* Directions
Go through the entries below. Copy out every line that contains "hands".

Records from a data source
◆ ◆ ◆ ◆
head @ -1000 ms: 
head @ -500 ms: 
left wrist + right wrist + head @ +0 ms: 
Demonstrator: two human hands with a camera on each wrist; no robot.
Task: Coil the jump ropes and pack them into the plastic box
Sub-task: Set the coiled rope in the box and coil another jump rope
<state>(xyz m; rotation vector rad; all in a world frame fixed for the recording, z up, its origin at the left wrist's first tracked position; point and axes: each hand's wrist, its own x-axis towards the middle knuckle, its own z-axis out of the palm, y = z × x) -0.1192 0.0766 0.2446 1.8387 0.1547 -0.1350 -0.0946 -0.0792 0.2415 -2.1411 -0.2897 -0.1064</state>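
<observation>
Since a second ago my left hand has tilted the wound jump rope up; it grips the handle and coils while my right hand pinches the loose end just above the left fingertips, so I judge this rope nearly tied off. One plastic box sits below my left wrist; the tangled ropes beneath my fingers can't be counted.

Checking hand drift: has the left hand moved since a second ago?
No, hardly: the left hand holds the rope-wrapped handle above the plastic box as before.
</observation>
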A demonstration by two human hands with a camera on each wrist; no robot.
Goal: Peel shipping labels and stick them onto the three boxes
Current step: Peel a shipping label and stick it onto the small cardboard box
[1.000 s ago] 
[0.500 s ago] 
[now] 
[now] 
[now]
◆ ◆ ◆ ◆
* Expected answer
Demonstrator: two human hands with a camera on each wrist; no robot.
A demonstration by two human hands with a camera on each wrist; no robot.

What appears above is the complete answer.